Not too sure what the issue is that you are encountering, you'd need to update your post with a lot more info. My suggestion is to start over and make sure the VM is set up correctly e.g. install the OS in the VM, verify it has normal internet access. Then install the VPN client in the VM, verify VPN is working properly. After that qBittorrent or anything else can be installed inside the VM. (probably best to save snapshots of your VM after each step in case you screw up and need to roll back)

[–] Yourname942@lemmy.dbzer0.com 3 points 1 day ago (2 children)

I haven't purchased the VPN yet, and I've only downloaded and ran the qbittorrent setup file. (then that window appeared (image above). The VM should be set up correctly (all I had to do is just enable the feature - Windows Sandbox).

[–] Onomatopoeia@lemmy.cafe 4 points 1 day ago* (last edited 1 day ago)

Oh, you're using Sandbox - yea, I could see certain checks failing as the app will be intentionally prevented from accessing certain things to be sandboxed.

Sandbox isn't the same as a VM.

You can run VirtualBox, but it's performance is notably less than VMware, and the latest version of VMware Workstation is free once again.

https://www.techspot.com/downloads/189-vmware-workstation-for-windows.html

[–] brickfrog@lemmy.dbzer0.com 6 points 1 day ago* (last edited 1 day ago) (1 children)

Hmm I think your issue is specific to Windows Sandbox. I've only ever used full VM software (Microsoft Hyper-V, VirtualBox, etc.).

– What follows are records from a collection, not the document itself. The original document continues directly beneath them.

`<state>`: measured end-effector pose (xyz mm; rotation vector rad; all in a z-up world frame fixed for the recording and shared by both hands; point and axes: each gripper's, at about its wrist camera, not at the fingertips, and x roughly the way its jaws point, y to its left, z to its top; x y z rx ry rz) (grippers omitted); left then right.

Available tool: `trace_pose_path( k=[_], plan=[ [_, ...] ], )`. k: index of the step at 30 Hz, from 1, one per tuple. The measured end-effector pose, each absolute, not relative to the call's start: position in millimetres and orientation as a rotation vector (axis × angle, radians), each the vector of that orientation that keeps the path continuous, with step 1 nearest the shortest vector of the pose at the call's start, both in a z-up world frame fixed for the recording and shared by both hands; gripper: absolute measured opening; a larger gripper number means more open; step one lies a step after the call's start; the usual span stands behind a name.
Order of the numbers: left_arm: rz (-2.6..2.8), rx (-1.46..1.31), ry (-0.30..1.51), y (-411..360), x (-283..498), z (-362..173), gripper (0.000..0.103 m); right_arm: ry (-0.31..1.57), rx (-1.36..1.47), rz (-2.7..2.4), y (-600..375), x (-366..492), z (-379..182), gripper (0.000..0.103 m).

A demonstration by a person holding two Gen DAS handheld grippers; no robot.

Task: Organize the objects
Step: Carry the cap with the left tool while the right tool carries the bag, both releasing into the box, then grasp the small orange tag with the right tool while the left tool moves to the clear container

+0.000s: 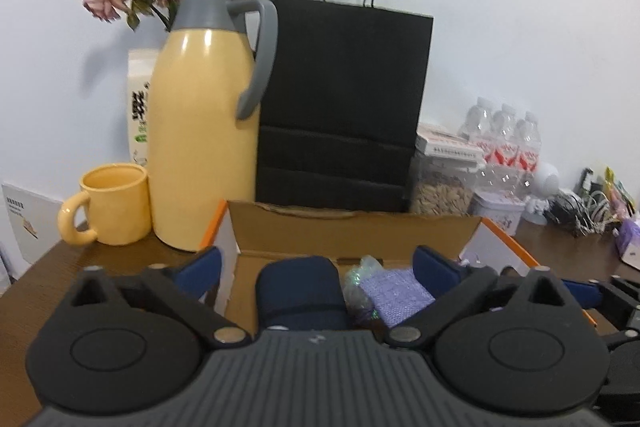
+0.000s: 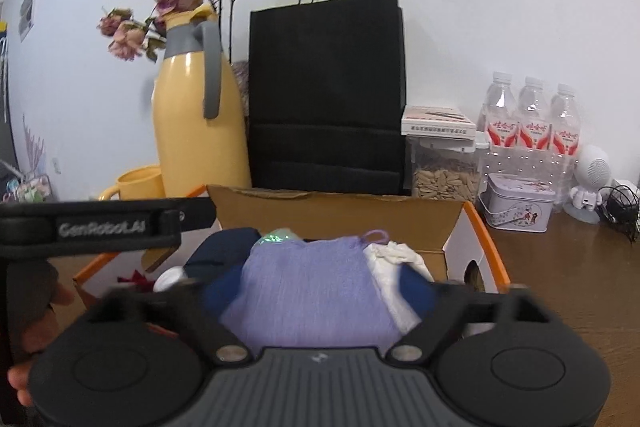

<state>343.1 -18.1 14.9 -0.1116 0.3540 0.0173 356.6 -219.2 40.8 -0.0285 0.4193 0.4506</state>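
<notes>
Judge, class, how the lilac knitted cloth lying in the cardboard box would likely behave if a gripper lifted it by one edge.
The lilac knitted cloth would probably droop, since it already sags over the items beneath it in the cardboard box. It looks light: thin, soft fabric. Its ribbed texture suggests it would not slip easily from the pads.

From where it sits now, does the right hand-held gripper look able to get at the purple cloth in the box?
Probably yes. The right hand-held gripper stands open just over the purple cloth, which lies on top in the open cardboard box with nothing covering it.
</notes>
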Motion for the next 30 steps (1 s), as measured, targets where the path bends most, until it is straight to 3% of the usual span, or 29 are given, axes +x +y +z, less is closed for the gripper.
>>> trace_pose_path(
  k=[2, 17, 30],
  plan=[
    [0.021, -0.115, 0.358, -17.2, 343.7, 15.7, 0.103, 0.425, -0.014, 0.448, -221.0, 357.8, 41.4, 0.103],
    [0.034, -0.135, 0.345, -11.4, 337.9, 19.9, 0.103, 0.423, -0.017, 0.439, -221.2, 355.2, 45.5, 0.103],
    [0.02, -0.127, 0.289, -2.2, 287.7, 35.3, 0.103, 0.361, -0.051, 0.438, -239.8, 317.1, 63.5, 0.103]
  ],
)
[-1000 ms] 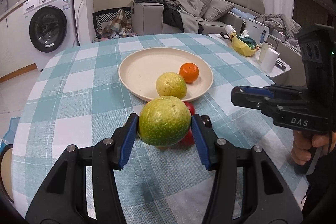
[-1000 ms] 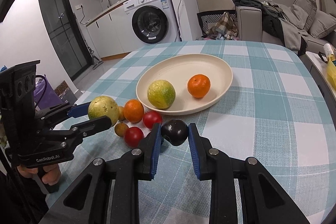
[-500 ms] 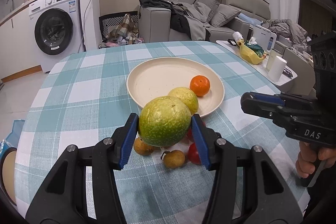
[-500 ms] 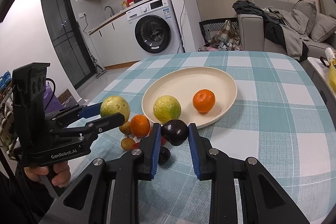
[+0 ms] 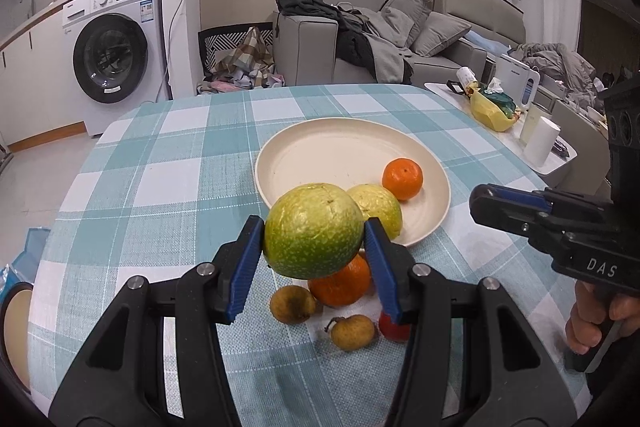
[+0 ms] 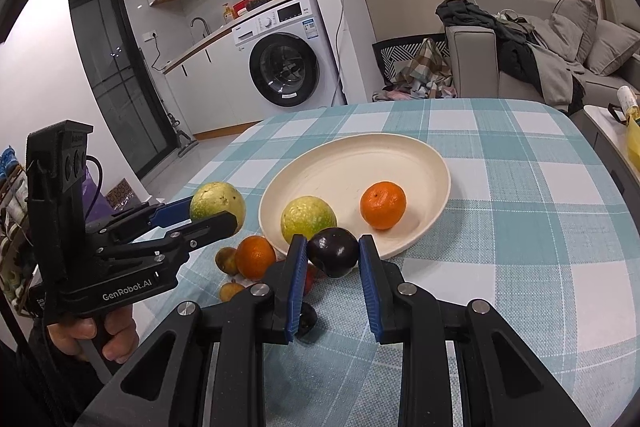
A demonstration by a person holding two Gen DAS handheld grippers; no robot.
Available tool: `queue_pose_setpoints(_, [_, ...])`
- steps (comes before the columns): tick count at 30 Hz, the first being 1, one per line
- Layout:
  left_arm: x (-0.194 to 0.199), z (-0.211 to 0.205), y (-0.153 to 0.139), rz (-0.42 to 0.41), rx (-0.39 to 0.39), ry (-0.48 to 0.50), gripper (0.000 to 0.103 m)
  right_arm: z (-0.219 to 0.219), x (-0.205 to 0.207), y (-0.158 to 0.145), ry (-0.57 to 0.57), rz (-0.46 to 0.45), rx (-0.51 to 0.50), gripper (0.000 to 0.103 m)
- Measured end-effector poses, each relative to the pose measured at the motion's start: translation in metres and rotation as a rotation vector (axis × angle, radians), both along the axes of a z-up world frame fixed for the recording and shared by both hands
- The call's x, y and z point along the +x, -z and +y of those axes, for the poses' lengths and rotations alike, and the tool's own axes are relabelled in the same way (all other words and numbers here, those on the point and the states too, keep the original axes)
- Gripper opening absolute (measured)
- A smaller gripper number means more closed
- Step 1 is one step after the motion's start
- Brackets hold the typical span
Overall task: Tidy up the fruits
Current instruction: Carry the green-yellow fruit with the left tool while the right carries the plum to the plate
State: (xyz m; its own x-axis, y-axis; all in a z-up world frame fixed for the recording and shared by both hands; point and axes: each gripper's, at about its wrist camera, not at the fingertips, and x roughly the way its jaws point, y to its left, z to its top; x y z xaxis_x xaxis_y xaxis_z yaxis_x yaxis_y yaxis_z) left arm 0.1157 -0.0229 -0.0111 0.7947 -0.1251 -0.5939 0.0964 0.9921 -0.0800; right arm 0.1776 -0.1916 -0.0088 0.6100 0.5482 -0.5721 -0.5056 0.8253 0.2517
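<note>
My left gripper [image 5: 314,233] is shut on a large green-yellow fruit [image 5: 313,230] and holds it above the table, just short of the cream plate [image 5: 320,151]. My right gripper [image 6: 333,253] is shut on a dark purple plum [image 6: 333,252], held above the table at the plate's [image 6: 352,163] near rim. On the plate lie a second green-yellow fruit [image 6: 307,220] and a mandarin [image 6: 383,205]. On the cloth below lie an orange [image 5: 340,285], two small brown fruits [image 5: 291,303] [image 5: 353,331] and a red fruit [image 5: 394,327], half hidden.
The table has a teal and white checked cloth [image 5: 168,163]. Another dark fruit [image 6: 306,319] lies on it under my right gripper. A side table with a yellow bag [image 5: 492,111] and a white roll [image 5: 540,143] stands to the right. A washing machine [image 5: 112,55] and a sofa [image 5: 400,47] stand behind.
Both grippers have risen with their fruit, and the table and plate look lower and farther. More loose fruit shows beneath the left gripper now.
</note>
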Motion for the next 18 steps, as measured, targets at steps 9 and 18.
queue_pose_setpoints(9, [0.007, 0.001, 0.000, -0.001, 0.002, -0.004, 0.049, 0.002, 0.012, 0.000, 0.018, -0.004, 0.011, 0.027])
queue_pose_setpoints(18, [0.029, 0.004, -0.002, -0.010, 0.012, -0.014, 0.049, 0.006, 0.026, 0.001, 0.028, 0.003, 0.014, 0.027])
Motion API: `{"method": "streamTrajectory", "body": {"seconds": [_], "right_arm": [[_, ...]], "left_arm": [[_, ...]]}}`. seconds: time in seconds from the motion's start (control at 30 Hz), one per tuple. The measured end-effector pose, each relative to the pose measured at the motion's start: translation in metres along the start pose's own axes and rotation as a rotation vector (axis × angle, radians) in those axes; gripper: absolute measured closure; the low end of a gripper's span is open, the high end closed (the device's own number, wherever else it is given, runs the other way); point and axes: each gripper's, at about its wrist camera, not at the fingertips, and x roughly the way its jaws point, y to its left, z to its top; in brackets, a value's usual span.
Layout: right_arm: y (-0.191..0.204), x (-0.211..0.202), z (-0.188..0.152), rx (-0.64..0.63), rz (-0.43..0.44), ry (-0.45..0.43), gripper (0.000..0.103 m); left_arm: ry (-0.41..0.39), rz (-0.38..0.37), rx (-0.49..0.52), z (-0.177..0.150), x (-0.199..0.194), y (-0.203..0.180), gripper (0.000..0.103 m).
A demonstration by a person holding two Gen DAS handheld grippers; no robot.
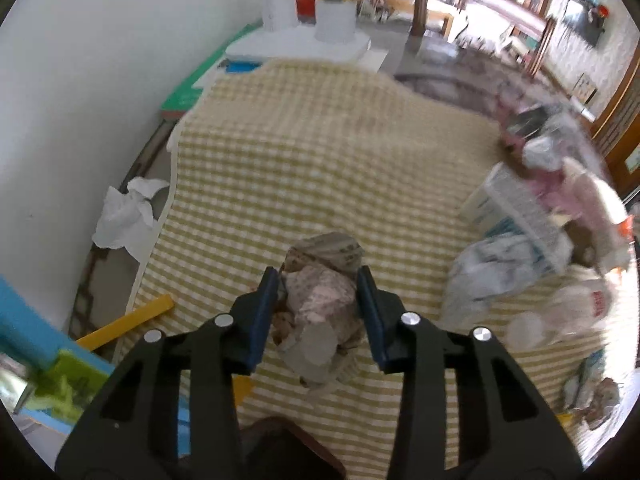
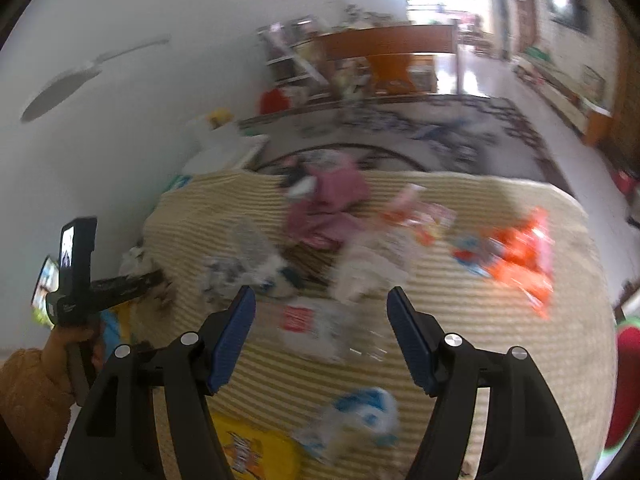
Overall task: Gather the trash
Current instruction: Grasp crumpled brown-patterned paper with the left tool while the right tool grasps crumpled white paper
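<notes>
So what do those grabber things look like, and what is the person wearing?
Each tool, left and right, is a black frame with cut-out holes, round silver bolts and two flat blue fingers. The person's sleeve looks mustard-orange and thick.

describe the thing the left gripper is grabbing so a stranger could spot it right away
Start at the yellow-and-white checked blanket that covers most of the left wrist view. At its near edge, the left gripper pinches a crumpled paper wad between its blue pads. It is grey and pinkish with printed lines, unlike the plain white tissue lying off the blanket.
</notes>
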Motion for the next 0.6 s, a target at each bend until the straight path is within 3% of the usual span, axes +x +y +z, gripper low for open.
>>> {"method": "streamTrajectory", "body": {"seconds": [0.13, 0.27, 0.4, 0.6], "right_arm": [[0.019, 0.029, 0.02, -0.042, 0.049, 0.042, 0.037], [0.054, 0.062, 0.038, -0.168, 0.119, 0.107, 0.038], [0.074, 0.098, 0.045, -0.176, 0.234, 0.229, 0.049], [0.099, 0.149, 0.035, -0.181, 0.269, 0.371, 0.064]], "left_arm": [[-0.038, -0.08, -0.012, -0.006, -0.024, -0.012, 0.064], [-0.008, -0.136, -0.019, -0.023, -0.031, -0.028, 0.064], [0.035, -0.178, -0.033, -0.044, -0.035, -0.041, 0.064], [0.09, -0.205, -0.037, -0.063, -0.028, -0.052, 0.063]]}}
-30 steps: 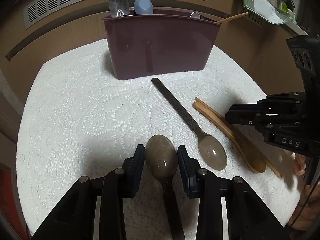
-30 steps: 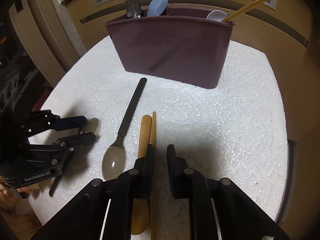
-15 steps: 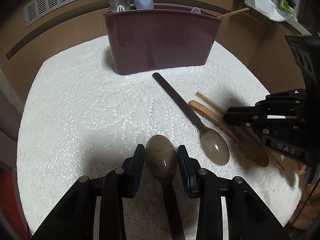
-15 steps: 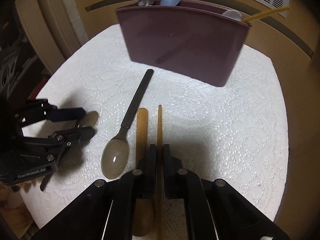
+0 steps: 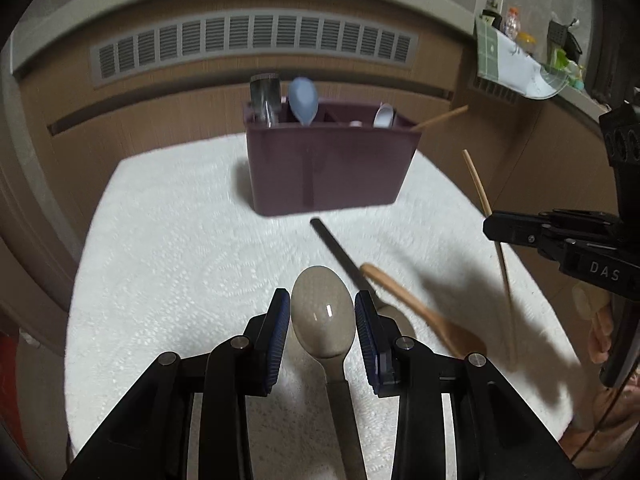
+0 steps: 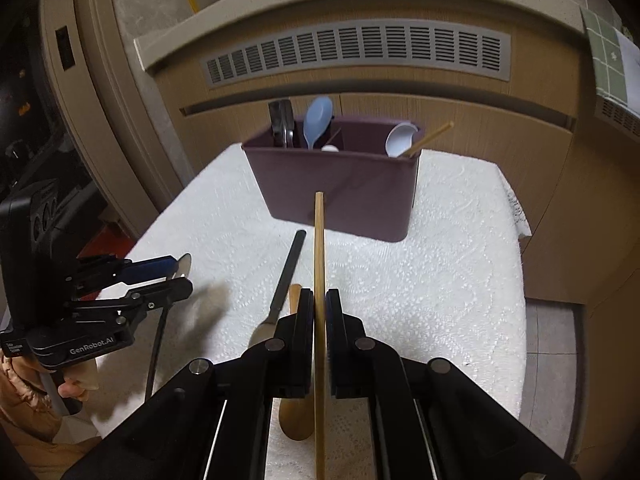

Never touched Windows Sandbox but it sounds like a sort of hybrid VM/Container thing.. I could be wrong :) hopefully someone else knows more about using that or maybe you'll need to post in another community to ask about it.

EDIT: Looking into it a bit more, Windows Sandbox isn't actually a VM. So you're really asking if you can run multiple apps (VPN+torrent client+whatever) inside a sandbox app like Windows Sandbox..I don't think that's how sandbox apps work, they usually are for sandboxing a single app, so you may need to experiment and figure it out. Everyone looking at your post is thinking you're asking about VMs, not sandboxes :P

e.g. see this https://superuser.com/a/1775271 answer

also https://learn.microsoft.com/en-us/windows/security/application-security/application-isolation/windows-sandbox/windows-sandbox-faq

[–] Yourname942@lemmy.dbzer0.com 3 points 1 day ago

Oh wow, I didn't realize it isn't a VM.. Thank you for the in depth response.

[–] communism@lemmy.ml 4 points 1 day ago (1 children)

It's entirely possible and you do it the same way you do on bare metal. However if you are just trying to stop your ISP from seeing that you are pirating then using a VM won't achieve anything. If you're worried about downloading malware or something then yes that's a good idea.

[–] Yourname942@lemmy.dbzer0.com 2 points 1 day ago* (last edited 1 day ago) (1 children)

I'm not sure what you mean by bare metal. Yeah mostly the avoiding malware, but I think I can just download it via torrent and VPN > upload to my email > open the VM > download from email > check with virustotal > try running the exe if it seems normal

[–] communism@lemmy.ml 5 points 1 day ago (1 children)

Bare metal = not in a VM

Why are you uploading to email? Can't you just download the torrent in the VM and check it in virustotal there?

[–] Yourname942@lemmy.dbzer0.com 1 points 1 day ago

I meant that if I was unable to figure out a solution, at least I would be able to transfer it to a VM (which apparently Windows Sandbox isnt really)

[–] salacious_coaster@infosec.pub 3 points 1 day ago

Yep. The qbittorrent GitHub page has instructions. Use the headless qbittorrent package and you can use the webui to manage it.